In other news, Corcoran said Congresswoman Debbie Halvorson (D-11th District) this week confirmed a special $200,000 appropriation for CTC equipment has been approved by the U.S. Senate and is awaiting President Barrack Obama’s signature.
The board will meet with CTC architects at 6:30 p.m. Thursday, Jan. 7 to review schematic designs.
In other action, the board approved:
- Entering into a new three-year agreement to provide Truck Driver Training at Sauk Valley Community College in Dixon. IVCC has been providing truck driver training at Sauk since 2006.
- The purchase of $20,531 in emergency medical services training equipment.
- Seeking bids for an air-cooled CO2 laser engraver for the horticulture program to label outdoor plants at an estimated cost of $12,000 and a rigging system trainer for the industrial maintenance program for an estimated $16,500.
- An $11 million tax levy that will call for 34.64 cents per $100 of assessed valuation. “Although this year’s recommended tax rate represents the eighth consecutive year the total rate will decrease, the administration is planning on EAV growth to exceed 11 percent for 2009,” said Cheryl Roelfsema, Vice President for Business Services and Finance.
- The hiring of Michael E. Gorman as Dean of Health Professions. Gorman, former Dean of Allied Health and Associate Dean of Instruction at Malcolm X, a Chicago City College, replaced Gloria Bouxsein of Hennepin who retires Dec. 21.
- Accepted the retirement request of Cathy Bangert of rural Streator, director of institutional research, effective March 31. Bangert has served the college for 18 years.

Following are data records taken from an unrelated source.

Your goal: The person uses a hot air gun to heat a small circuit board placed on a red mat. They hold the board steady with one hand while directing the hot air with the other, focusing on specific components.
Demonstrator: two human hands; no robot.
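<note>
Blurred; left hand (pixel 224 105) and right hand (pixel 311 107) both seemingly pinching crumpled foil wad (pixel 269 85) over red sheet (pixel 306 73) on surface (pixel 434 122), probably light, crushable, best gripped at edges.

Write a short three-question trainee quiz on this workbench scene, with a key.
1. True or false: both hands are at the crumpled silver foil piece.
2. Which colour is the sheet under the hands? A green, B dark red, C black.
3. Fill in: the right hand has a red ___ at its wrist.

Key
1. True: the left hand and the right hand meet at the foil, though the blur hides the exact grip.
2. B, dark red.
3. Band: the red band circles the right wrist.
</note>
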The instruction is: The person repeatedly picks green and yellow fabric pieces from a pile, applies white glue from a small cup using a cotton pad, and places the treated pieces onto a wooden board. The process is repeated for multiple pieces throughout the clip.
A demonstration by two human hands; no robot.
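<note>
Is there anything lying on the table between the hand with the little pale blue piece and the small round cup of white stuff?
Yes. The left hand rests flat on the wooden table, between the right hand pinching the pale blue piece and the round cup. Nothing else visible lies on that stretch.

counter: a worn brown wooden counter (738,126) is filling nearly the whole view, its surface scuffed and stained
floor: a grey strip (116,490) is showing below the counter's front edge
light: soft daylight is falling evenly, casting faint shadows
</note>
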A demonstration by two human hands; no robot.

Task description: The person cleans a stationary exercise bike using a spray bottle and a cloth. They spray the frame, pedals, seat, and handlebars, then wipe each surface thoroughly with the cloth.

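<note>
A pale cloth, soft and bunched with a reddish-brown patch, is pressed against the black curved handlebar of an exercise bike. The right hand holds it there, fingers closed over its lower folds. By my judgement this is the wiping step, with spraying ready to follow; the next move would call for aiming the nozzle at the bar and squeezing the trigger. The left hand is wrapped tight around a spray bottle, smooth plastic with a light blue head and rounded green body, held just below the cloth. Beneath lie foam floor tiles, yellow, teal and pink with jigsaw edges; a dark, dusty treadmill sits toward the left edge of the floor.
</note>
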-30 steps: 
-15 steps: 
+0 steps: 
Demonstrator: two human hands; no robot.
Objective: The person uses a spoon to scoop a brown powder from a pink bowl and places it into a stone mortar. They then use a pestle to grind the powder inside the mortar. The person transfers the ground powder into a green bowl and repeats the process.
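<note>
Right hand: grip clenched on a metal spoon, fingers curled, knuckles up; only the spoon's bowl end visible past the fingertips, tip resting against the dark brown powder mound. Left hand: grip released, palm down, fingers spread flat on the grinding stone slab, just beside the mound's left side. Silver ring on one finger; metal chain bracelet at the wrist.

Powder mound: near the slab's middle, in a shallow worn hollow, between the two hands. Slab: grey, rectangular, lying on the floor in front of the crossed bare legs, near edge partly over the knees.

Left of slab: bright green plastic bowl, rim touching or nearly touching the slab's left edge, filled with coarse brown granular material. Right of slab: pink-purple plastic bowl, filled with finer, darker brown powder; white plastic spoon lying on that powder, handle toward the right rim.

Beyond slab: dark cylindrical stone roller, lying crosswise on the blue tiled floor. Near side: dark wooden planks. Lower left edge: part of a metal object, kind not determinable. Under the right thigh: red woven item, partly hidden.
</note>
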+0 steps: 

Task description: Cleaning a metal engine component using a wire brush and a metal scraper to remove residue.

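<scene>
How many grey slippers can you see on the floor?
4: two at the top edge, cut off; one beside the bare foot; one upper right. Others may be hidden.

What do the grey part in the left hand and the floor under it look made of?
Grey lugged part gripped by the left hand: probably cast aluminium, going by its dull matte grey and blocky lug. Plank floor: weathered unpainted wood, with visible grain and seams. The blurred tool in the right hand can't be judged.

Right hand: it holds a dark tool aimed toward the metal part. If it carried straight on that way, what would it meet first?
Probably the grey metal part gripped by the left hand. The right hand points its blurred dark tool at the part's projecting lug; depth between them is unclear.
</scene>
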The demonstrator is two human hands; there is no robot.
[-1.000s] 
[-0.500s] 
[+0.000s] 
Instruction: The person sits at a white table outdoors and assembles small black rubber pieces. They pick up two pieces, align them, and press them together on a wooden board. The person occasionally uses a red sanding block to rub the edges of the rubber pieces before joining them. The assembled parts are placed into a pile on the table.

- Accepted the resignation of English instructor and Honors program coordinator Ryen Nagle of Peru who will take over the high school dual credit and honors programs at Moraine Valley Community College in Palos Hills.
- Approved 2010 meeting dates (all starting at 6:30 p.m.) of Jan. 28, Feb. 25, March 25, April 22, May 27, June 24, July 22, Aug. 26, Sept. 23, Oct. 28, Nov. 18 and Dec. 16.
The board also learned of:
- The hiring of programmer Kevin Champlin, a Mendota High School and IVCC graduate who worked formerly as a web developer and programmer at Progressive Impressions International in Bloomington and LKCS in Peru.
- The full-time appointment of Jennifer Scheri of Peru as training specialist for the Business Training Center. Scheri, a graduate of Marquette University, has worked for the college for 16 years.
- The retirement of Patricia Reneer of Oglesby, supervisor of registration and records, effective Feb. 28. Reneer started at the college as a student worker in 1980.
- Geology instructor Mike Phillips of Lostant will serve on Rep. Halvorson's Education Advisory Committee and a three-year term on the Geological Society of America's Geology and Public Policy Committee as the North-Central Section representative, an honor typically reserved for professors from universities and research institutions.